Multi Tenant Part 1
HEADER TEXT!!!
The Setting
You have mulitple tenants and you need a way to deploy Azure infrastructure to these tenants. FirstOff… let me just start this off by saying please… DO NOT DO IT! If you want to inflict pain on your IT organization and end users, this is one way to do just that. If you have no chocice i feel for you.
The Goal
Must be able to support the following scenarios:
- Use code to deploy the platform infrastructure
- Adding new tenants must be done with the least amount of effort and manual inputs
- Try to not make things insanesly complex
- Need to be able to deploy platform components as well as landingzones
Also trying not to rant to much in this post and not write a book worth of words is a goal.
The Problem
As I am a Microsoft fan boy, Azure is my choice and for now Azure DevOps, yes yes, i know Github etc… Following the Cloud Adoption Framework to designe Enterprise scale setup in a mulit-tenant setting is hard to describe in few words why is fu..YoloITing difficult.
There is not that much about the topic on The Google that i have been able to find so i have decided to collect some thoughts and links to help make it easier.
One way to do solve it
From my experience so far, the blogs/documentation listed further down have been my inspiration
I will try to do this in 2 parts. Part 1 will be about the thinking behind the second part that will the an example of how to do this. The angle for this post will be on platform deployment and not deploying a set of applications to multiple tenants. That has it’s own set of considerations. Azure resource organization in multitenant solutions
Below is a bunch of link that i have found very usful when designing a multi-tenant deployment.
From the Microsoft Docs
I highly reccommend reading through the docs on the topic.Architect multitenant solutions on Azure The docs are not mainly directed to platform deployment but it lays out a thought process. There will be many other parts of this that i will not get into, like cost allocation, M365 (MS now has examples of this using a DSC like concept) or the logistics of handling customer tenants from an agreement perspective.
My key take aways (click on the images for a larger view):
-
Decide on a strategy for the tenants: Tenant isolation Do you want to treat each tenant individually or as more of a hub-spoke model where you can host shared services in a common tenant. This will have an impact on your pipelines for later. What is the best approach will depend on how your organization works. It is easier but will have a higher cost as you can’t share common services. Be very aware of DNS, since things become complicated with a common on-prem DNS serivces when using private DNS.
-
Do not forget your Governance. One thing is the general governance (as pr.

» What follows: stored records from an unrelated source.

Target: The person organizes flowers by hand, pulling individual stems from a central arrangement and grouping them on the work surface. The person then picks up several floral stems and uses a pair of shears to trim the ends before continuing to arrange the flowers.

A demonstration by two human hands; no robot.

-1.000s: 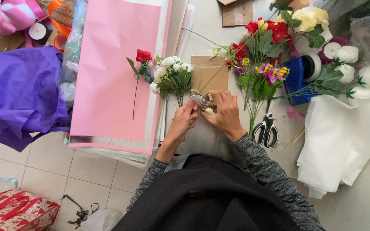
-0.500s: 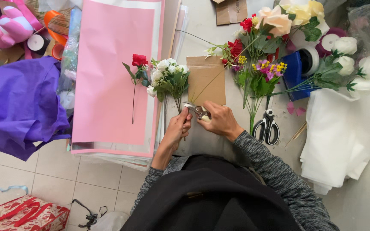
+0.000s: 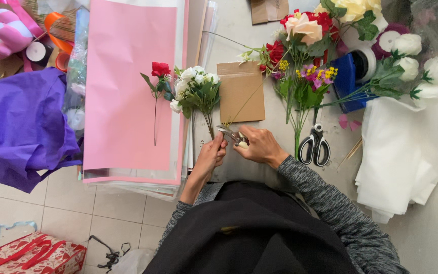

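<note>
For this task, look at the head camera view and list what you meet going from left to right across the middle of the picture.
Purple tissue paper → pink paper sheet → red rose → white flower bunch → left hand → right hand → black-handled scissors → white paper stack.

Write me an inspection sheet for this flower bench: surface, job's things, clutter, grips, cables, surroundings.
Surface: grey worktop, mostly covered.
Job's things: small bunch of white artificial flowers; metal cutting pliers at its stems.
Clutter: single red rose stem on pink paper sheets; brown cardboard envelope; mixed artificial bouquet; black-handled scissors; white tissue stack; blue tape dispenser.
Grips: left hand holds the bunch's stems; right hand holds the pliers.
Cables: nothing seen.
Surroundings: purple wrapping paper; tiled floor; red patterned bag.
</note>
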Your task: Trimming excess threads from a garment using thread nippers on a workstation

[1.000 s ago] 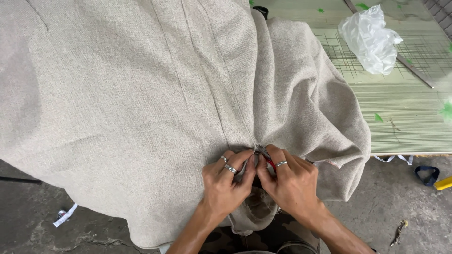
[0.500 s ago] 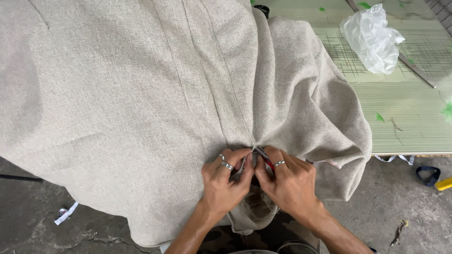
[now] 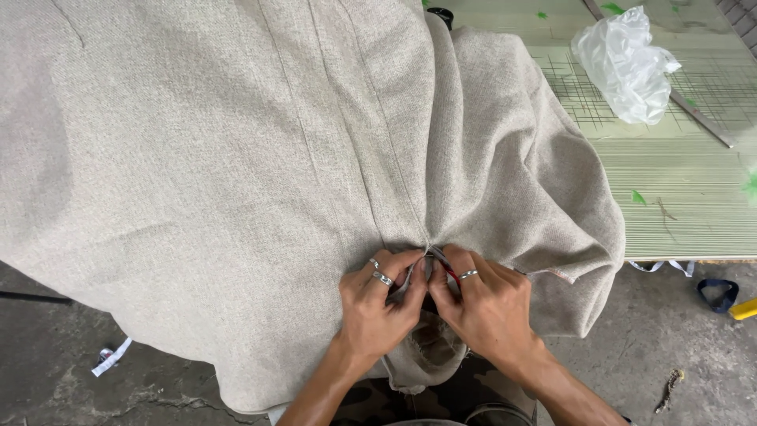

CAF) but maybe different teants have different requirements. In addition, how access to the various tenants is managed and the data in them Architectural approaches for governance and compliance in multitenant solutions
-
Lifecyle management is important: Tenant lifecycle considerations in a multitenant solution For the platform, having a testing environment is a must. Unless you have very large volumes of tenants, self-service automated onboarding probably is not needed, but having it done using code is. Plan for test-tenants. At the very least for platform development. Have a plan for offboarding tenants
-
Considerations for updating a multitenant solution A strategy and a plan for how to update the tenants. This will affect your pipelines. Initially i would go with the easiest approach first and make it more complex as time goes. Deploying an Azure platform to multiple tenants is hard, even more so if you need different tenants to be on different version of your code. Using deployment rings Deployment Rings is one way to help with a more slow rollout updates and new features, canary ring/tenants and early adopters.
With mulitple pipelines and many tenants this is still fairly complex to start with. Creating a process to do as the illustration below is quite demaning, if your platform is split into multiple pipelines and repositories. If some of your tenants also have different kinds of subscriptions, you might need to think about deployment rings for these also, making this super hard. There is just no practical scaleble way to do this without using a YoloIT tone of code.
-
Feature Flags In a platform context you can use this to decide if a tenant should have selected infrastructer. TO vwan or not to vwan as an example. There is not that much about the topic on The Google that i have been able to find so i have decided to collect some thoughts and links to help make it easier.
-
Management of multiple tenants has is challanges.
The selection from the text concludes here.